Why is it such an obvious idea? Because these days, millions of people carry around their photos, videos and music on their iPhones, iPads and iPod Touches. The world is teeming with charging docks that also play their music. It shouldn’t have taken so long for someone to create a dock that also plays the photos and videos.
But that’s what the Megaplex does. Tucked in the back is a retractable tray containing the standard charging connector for Apple i-gadgets. Insert your phone, iPad or Touch, and suddenly you can play its music through the Megaplex’s speakers — or view its TV shows, videos, slide shows and presentations on a screen, wall or ceiling, 300 inches diagonally.
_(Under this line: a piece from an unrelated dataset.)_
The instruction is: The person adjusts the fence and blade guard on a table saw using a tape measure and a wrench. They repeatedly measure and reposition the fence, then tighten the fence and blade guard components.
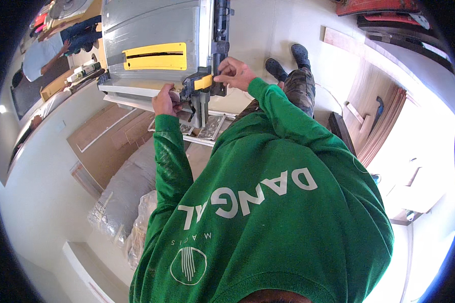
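Note:
A grey table saw (156,25) with a yellow throat plate (155,56) fills the top of the head view. At its near right corner sits a black rail bracket with a yellow latch (203,82). My left hand (166,102) is closed at the saw's front rail (131,92), just left of the bracket; its fingertips are partly hidden. Right of the latch, my right hand (236,73) has its fingers curled, thumb and fingertips beside the latch and the black side rail (221,35). Whatever those fingertips pinch is too small to tell.
Wrapped grey bundles (129,184) lie on the floor at left. Another person (43,55) is at the far left by a cluttered bench. Wooden boards (359,48) and a blue-handled tool (379,106) lie at right. My feet in dark clogs (276,69) stand beside the saw.

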Tool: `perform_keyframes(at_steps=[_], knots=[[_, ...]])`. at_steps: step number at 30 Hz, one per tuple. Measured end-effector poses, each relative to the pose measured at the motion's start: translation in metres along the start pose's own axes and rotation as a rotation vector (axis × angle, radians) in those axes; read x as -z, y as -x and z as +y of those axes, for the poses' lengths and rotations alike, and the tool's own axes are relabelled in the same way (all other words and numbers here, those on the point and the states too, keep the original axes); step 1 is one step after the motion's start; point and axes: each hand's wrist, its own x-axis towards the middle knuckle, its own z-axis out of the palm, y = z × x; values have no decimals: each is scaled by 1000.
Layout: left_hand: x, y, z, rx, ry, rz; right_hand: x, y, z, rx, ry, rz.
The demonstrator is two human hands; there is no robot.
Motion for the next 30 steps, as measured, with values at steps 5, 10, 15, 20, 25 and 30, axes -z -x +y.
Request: perform_keyframes(at_steps=[5, 10, 15, 20, 25, 30], knots=[[0, -2, -1, -65, -4, 37, -9, 4, -9, 371, 209, 41], [1, 1, -1, -75, -8, 29, -12, 0, -10, 307, 208, 40], [0, 5, 4, -48, -20, 26, -10, -5, -6, 245, 149, 9], [-4, 16, 12, -60, 32, 8, -8, -8, -7, 291, 211, -16], [-4, 9, 4, -26, 84, 81, -3, -4, -4, 197, 264, -11], [1, -9, -11, -50, 141, 28, -4, -1, -6, 86, 199, 23]])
Now, there have been projectors for Apple devices, which throw a 40-inch image onto the wall with 40 lumens of brightness, requiring a totally dark room. But the Megaplex is a true desktop projector, like the ones you find in boardrooms and home theaters. It pumps out 2,800 lumens, which is enough to see even with the lights on or sunshine coming in.
But if you do create a completely dark room for the Megaplex, oh boy; 2,800 lumens in 720p hi-def looks stunningly bright and clear. Like a movie theater in your home, which I guess is the point.
From Epson’s perspective, the Megaplex wasn’t such a stretch; the company already makes a wide range of projectors, some very similar to this one, that don’t have the iPhone connector.
In fact, there are two Megaplexes. The nicer one is the MG850HD; it costs $650 online and offers that 2,800-lumen, hi-def picture. You can save about $100 by buying its little brother, the MG-50, which isn’t hi-def and offers 2,200 lumens. (Tip: Go for the nicer one.)
You might think that $650 is a lot to pay for an accessory, but that’s right in line with non-iPhone home theater projectors of this type. In fact, this one’s better than many of its rivals, for a couple of reasons.
First, it has built-in speakers, which many don’t. Stereo speakers, 10 watts. These puppies are loud. They’re not audiophile quality — you’ll get crisper highs and thuddier lows from, say, a Bose audio dock — but if you need more than their boombox quality, you can always hook up a sound system.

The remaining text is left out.